Lepiej późno niż wcale - postanowiłem zaszyfrować kilka partycji.

Pytanie jak w temacie. A konkretniej chodzi o m.in. o to jaki wybrać filesystem i jaki sposób szyfrowania do sporej partycji (150 GB) z rozmaitymi prywatnymi mediami, z której w 95% czasu następuje tylko odczyt.

Do tej pory miałem na niej xfs, bo najlepiej wypadał w testach dla dużych partycji i dużych plików, ale nie wiem czy nie pogryzie się z szyfrowaniem.

Odrzuciłem z góry reiserfs, bo jest za wolny na duże partycje. Do wynalazków typu reiser4/ext4 nie mam zaufania, wolę zostać na tym co już od lat działa bezawaryjnie.

Dodatkowo chcę zaszyfrować /home, to są przeważnie małe partycje, gdzie trzymam głównie konfigi, maile, dokumentacje i drobne, prywatne rzeczy. Mam na nich reiserfs.

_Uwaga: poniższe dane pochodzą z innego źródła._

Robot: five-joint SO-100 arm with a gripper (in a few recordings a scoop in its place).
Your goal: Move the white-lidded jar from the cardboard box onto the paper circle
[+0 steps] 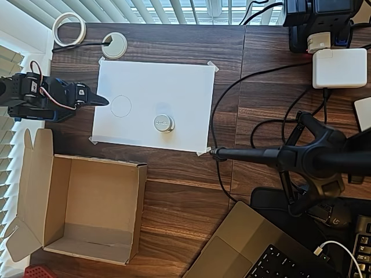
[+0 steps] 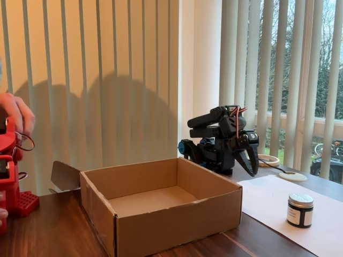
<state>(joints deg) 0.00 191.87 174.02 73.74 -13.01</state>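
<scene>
My gripper (image 1: 103, 101) hangs folded back at the edge of the white paper sheet (image 1: 174, 81), its dark fingers tapering to a point over the sheet's border in the overhead view. In the fixed view the gripper (image 2: 251, 160) points downward above the table, and the fingers look drawn close together with nothing between them, though I cannot be sure the tips meet.

The white-lidded jar (image 1: 164, 123) is not in the cardboard box (image 1: 35, 174). It stands upright on the paper, out ahead of my fingertips and off to one side of them. The box sits well apart from me on the other side, open and bare inside as far as I can see. The paper circle (image 1: 121, 106) lies just ahead of my fingertips, nearer to me than the jar, and it holds nothing. The jar is near the circle but plainly outside its outline.

So I judge the lift out of the box is no longer what is needed; the placement on the mark is what is missing. My next move calls for spreading the fingers, reaching out past the circle, closing around the jar below its lid (image 2: 300, 199), and carrying it the short way back toward me onto the outline.
</scene>
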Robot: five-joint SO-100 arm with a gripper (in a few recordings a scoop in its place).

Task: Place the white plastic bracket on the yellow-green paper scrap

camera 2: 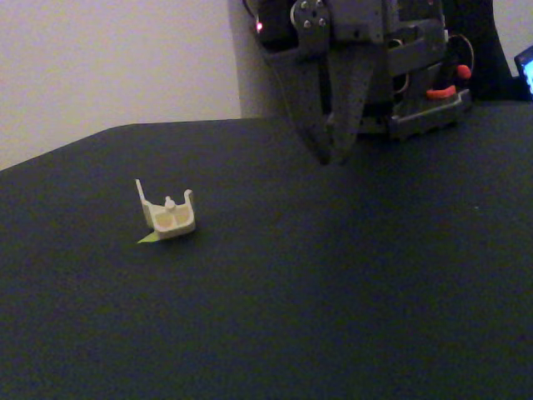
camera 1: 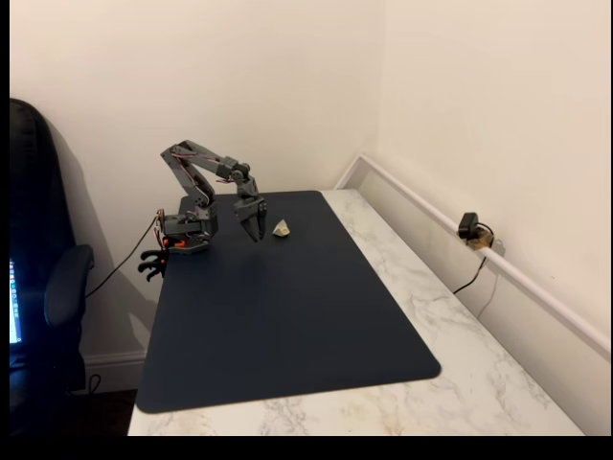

No i podstawowa sprawa: czym szyfrować? Co jest już najbardziej sprawdzone/popularne/bezawaryjne?

----------

## Poe

truecrypt jest czyms najbardziej popularnym, multi platformowym, chyba najłatwiejszym w organizacji, a jednoczesnie daje wysoki poziom bezpieczeństwa. ale z mojej strony, to tylko teoria, w końcu nie testowałem, uznałem, ze szyfrowanie danych na lapku moze mieć negatywny wpływ na działanie baterii (długość działania na jednym naładowaniu) ze względu na operacje (de)/szyfrowania w locie.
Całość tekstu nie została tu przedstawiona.